ORIGINE ET FONDEMENT DE LA PHILOSOPHIE

Publié le 8 Octobre 2016

Aujourd’hui la philosophie se présente à nous sous la forme d’une pratique institutionnelle, d’un enseignement dispensé dans les lycées et les universités. Elle semble très éloignée de ce qui se pratiquait dans les écoles de l’Antiquité grecque où la philosophie se définissait essentiellement comme un art de vivre, comme une activité dans laquelle on éprouvait du plaisir, qui donnait un sens à notre existence.

Tianxin Zheng, Form and Shadow

Tianxin Zheng, Form and Shadow

La philosophie : une pratique universitaire ou un art de vivre ?

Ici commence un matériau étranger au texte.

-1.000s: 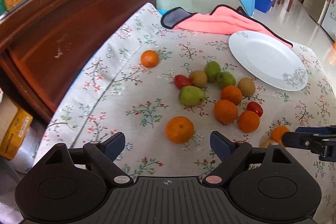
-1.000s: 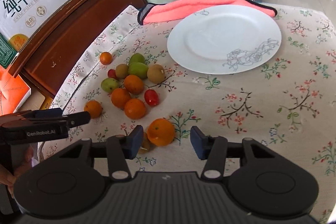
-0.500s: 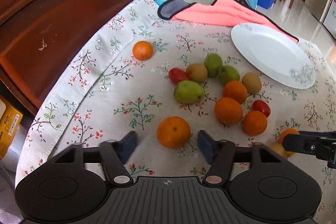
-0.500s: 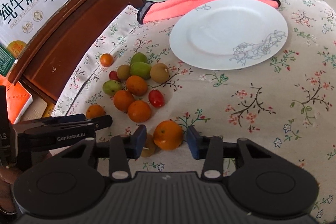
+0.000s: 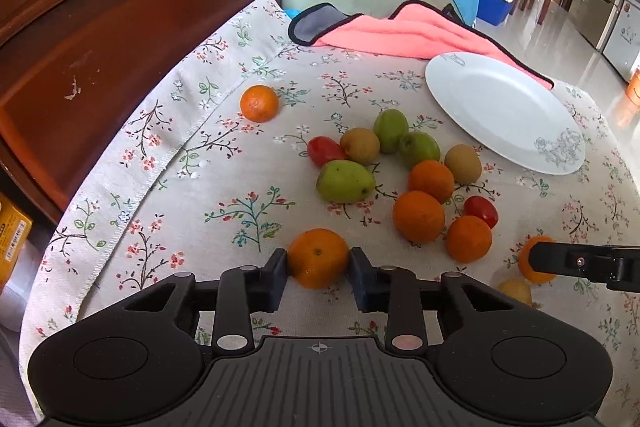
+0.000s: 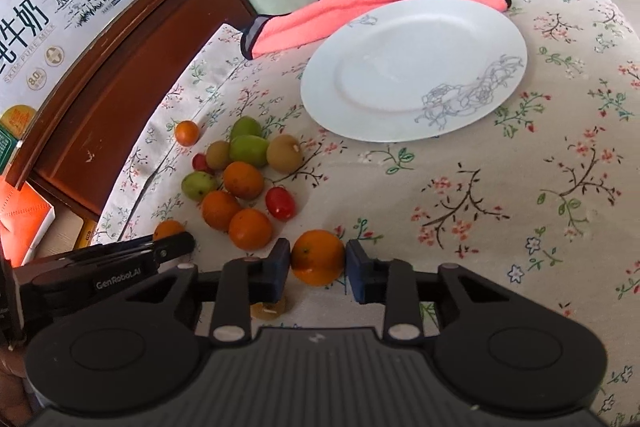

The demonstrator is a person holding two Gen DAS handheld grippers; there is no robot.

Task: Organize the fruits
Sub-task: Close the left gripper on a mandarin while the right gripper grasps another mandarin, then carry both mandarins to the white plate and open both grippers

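Observation:
My left gripper is shut on an orange that rests on the flowered tablecloth. My right gripper is shut on another orange, also on the cloth; a small kiwi lies just under its left finger. A cluster of oranges, green fruits, kiwis and two red tomatoes lies between the grippers and the empty white plate, which also shows in the right wrist view. A lone small orange sits far left.
A pink cloth lies behind the plate. A dark wooden cabinet borders the table's left edge, with a milk carton box on it. The right gripper's finger shows at the right of the left wrist view.
Both grippers moved forward and closed: each went from open around its orange to shut on it.

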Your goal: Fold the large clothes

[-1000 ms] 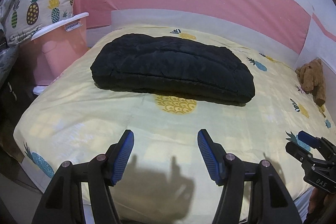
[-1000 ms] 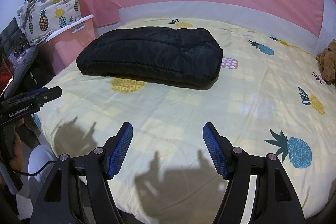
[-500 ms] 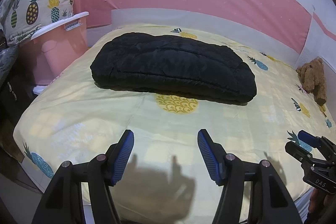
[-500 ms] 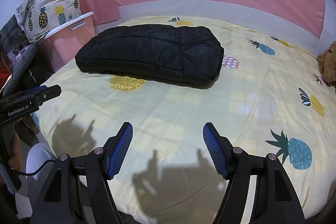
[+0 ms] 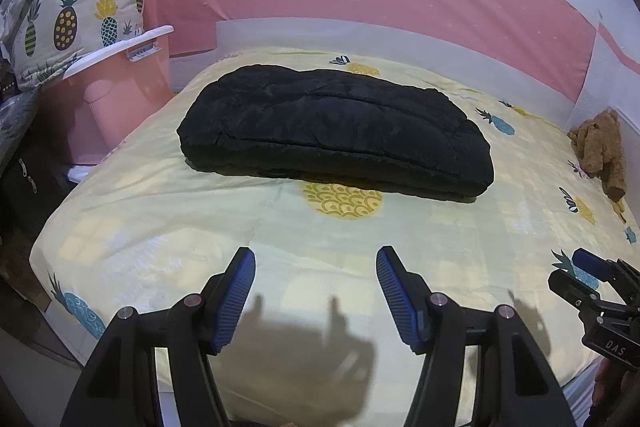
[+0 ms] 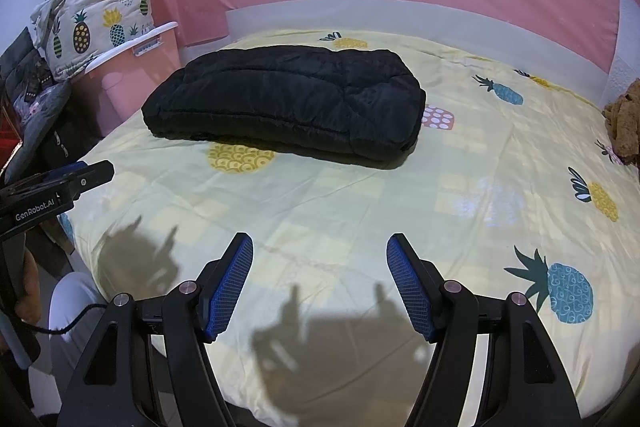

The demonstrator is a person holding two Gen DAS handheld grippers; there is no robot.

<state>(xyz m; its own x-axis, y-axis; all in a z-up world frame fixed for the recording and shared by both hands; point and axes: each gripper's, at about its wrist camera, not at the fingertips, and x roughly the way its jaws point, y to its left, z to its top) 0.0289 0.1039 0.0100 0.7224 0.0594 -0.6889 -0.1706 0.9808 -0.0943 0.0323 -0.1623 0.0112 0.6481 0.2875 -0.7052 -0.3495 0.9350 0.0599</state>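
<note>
Your bed (image 5: 160,227) with its pineapple-print sheet carries one folded black padded coat (image 5: 332,131), lying flat toward the far side, well ahead of both claws and touching neither. Beside the bed stands one pink bin (image 5: 116,95) under a stack of bedding. One brown plush toy (image 5: 600,151) sits at the bed's right edge. Your left gripper (image 5: 316,287) and right gripper (image 6: 320,279) each hover with pads apart, holding nothing.
</note>
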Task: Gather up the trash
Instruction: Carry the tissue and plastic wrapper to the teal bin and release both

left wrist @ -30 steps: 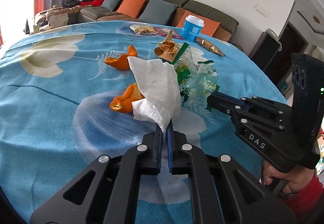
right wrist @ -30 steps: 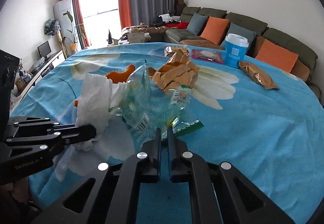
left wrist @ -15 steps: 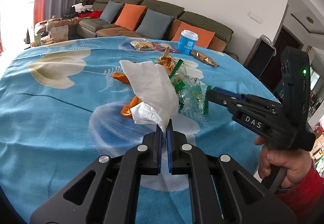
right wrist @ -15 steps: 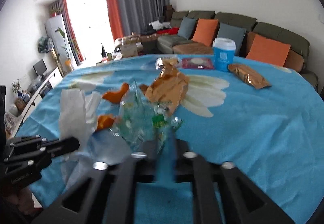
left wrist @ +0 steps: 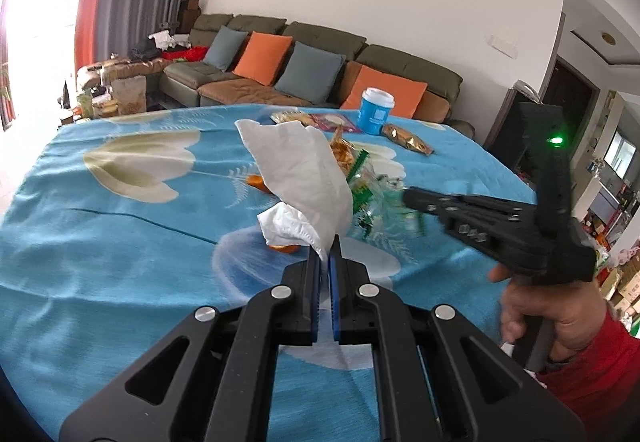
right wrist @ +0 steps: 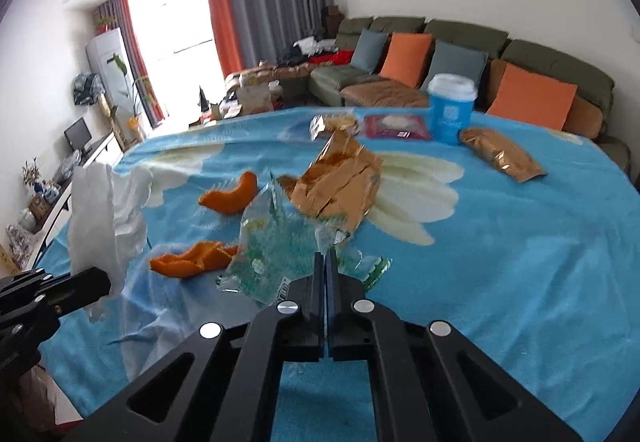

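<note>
1. Centrally, at the lower middle of the left wrist view, my left gripper (left wrist: 329,248) is clenched on the lower corner of a white tissue (left wrist: 298,172), which stands up off the blue flowered tablecloth (left wrist: 100,242).
2. At the lower middle of the right wrist view, my right gripper (right wrist: 325,256) is clamped tight on the edge of a clear plastic wrapper (right wrist: 276,254) printed in green; the wrapper is blurred.
3. Right of centre in the left wrist view, the right gripper (left wrist: 408,196) shows from the side, its tip at that wrapper (left wrist: 376,198), with my hand (left wrist: 548,312) and red sleeve (left wrist: 600,374) at the lower right.
4. At the lower left of the right wrist view, the left gripper (right wrist: 102,282) carries the tissue (right wrist: 108,218) above the cloth (right wrist: 500,282).
5. Two pieces of orange peel (right wrist: 230,194) lie on the cloth left of centre, one partly under the wrapper.
6. A crumpled brown foil bag (right wrist: 340,182) sits just behind the wrapper.
7. Toward the upper right of the right wrist view stand a blue paper cup (right wrist: 452,110) with a white lid, a brown snack packet (right wrist: 500,154) beside it, a red flat packet (right wrist: 396,126) and a small snack bag (right wrist: 334,124).
8. A sofa (right wrist: 460,42) with orange and grey cushions fills the background.
</note>
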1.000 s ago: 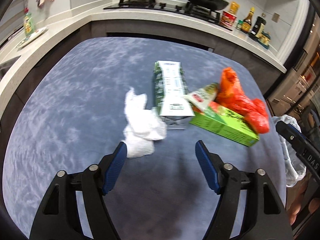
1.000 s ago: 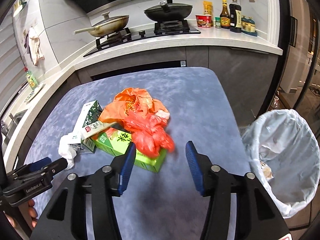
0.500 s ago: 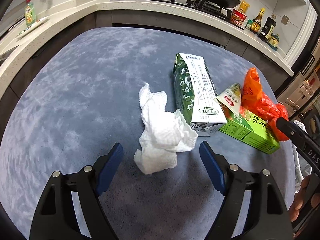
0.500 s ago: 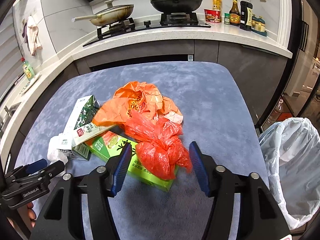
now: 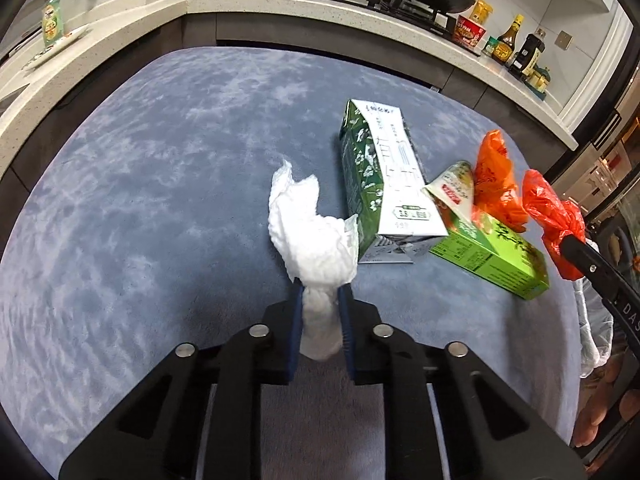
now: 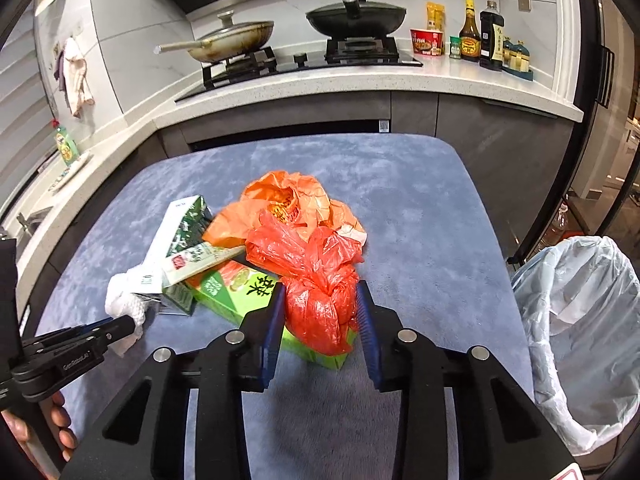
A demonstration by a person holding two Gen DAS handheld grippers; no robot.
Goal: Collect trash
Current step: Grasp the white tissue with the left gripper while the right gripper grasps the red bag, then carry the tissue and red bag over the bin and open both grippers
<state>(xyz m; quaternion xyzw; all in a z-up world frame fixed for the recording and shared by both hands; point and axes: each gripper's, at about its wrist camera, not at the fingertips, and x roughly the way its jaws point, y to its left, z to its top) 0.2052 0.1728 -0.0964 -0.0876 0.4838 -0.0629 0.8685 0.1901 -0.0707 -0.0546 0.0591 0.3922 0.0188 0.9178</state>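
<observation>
Red bag (image 6: 320, 300) pinched in my right gripper (image 6: 320, 320); left gripper (image 5: 320, 320) pinching tissue (image 5: 312, 236). Loose plastic may snag green box (image 6: 240, 292), drag it off table (image 6: 420, 200) edge.

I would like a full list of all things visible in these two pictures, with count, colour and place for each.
crumpled white paper towel: 1, white, on the blue table, pinched in the left claw
green and white milk carton: 1, lying on its side, table middle
light green rectangular box: 1, under the bags
small white and green wrapper: 1, resting on the carton and box
orange plastic bag: 1, behind the red one
red plastic bag: 1, on the box, between the right claw's fingers
blue cloth-covered table: 1
trash bin with clear liner: 1, right of the table
pans: 2, on the stove
sauce bottles: several, on the counter
left claw: shut on the towel
right claw: around the red bag
</observation>
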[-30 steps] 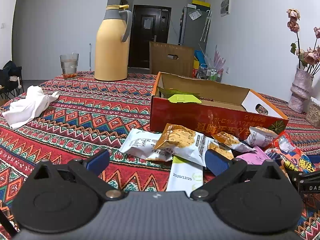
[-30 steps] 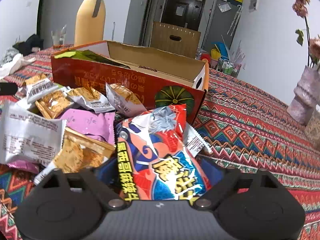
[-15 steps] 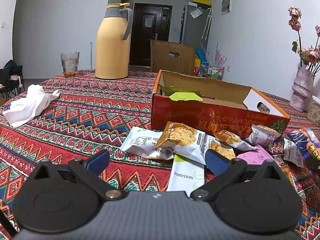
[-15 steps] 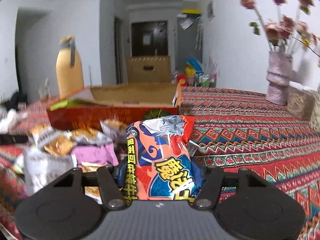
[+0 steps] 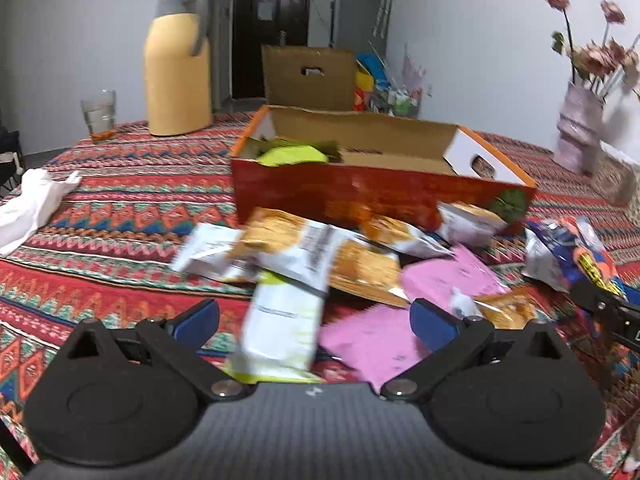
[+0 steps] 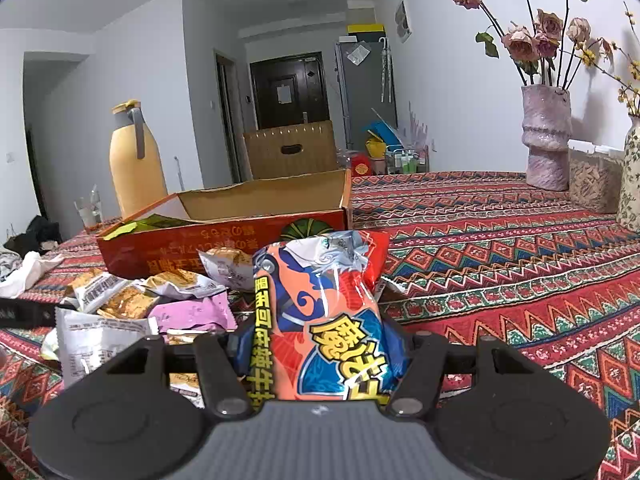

De nos jours, il y a bien des gens qui enseignent la philosophie mais il n’y a pas de philosophes. Il s’agit pourtant d’un métier admirable, car la vie philosophique le fut autrefois.

David Thoreau, Walden, 1854

Que signifie être philosophe ? Ne suffit-il pas d’étudier la philosophie, d’écrire sur elle ou de l’enseigner ? Que demande-t-elle de plus ?

Les mots de David Thoreau sonnent comme un reproche. La tradition philosophique universitaire est une activité théorique qui se développe dans la formulation ou la critique de conceptions générales et systématiques du monde, conceptions qui ont tendance à se figer dans un savoir dogmatique, transmissible par l'enseignement,  or pour Thoreau la philosophie doit être d’abord un art de vivre.

Cette opposition entre une philosophie qui se définirait comme un savoir et une philosophie qui se définirait comme une sagesse, s'enracine dans une longue tradition qui puise aux origines mêmes de la philosophie.

La Grèce berceau de la culture occidentale.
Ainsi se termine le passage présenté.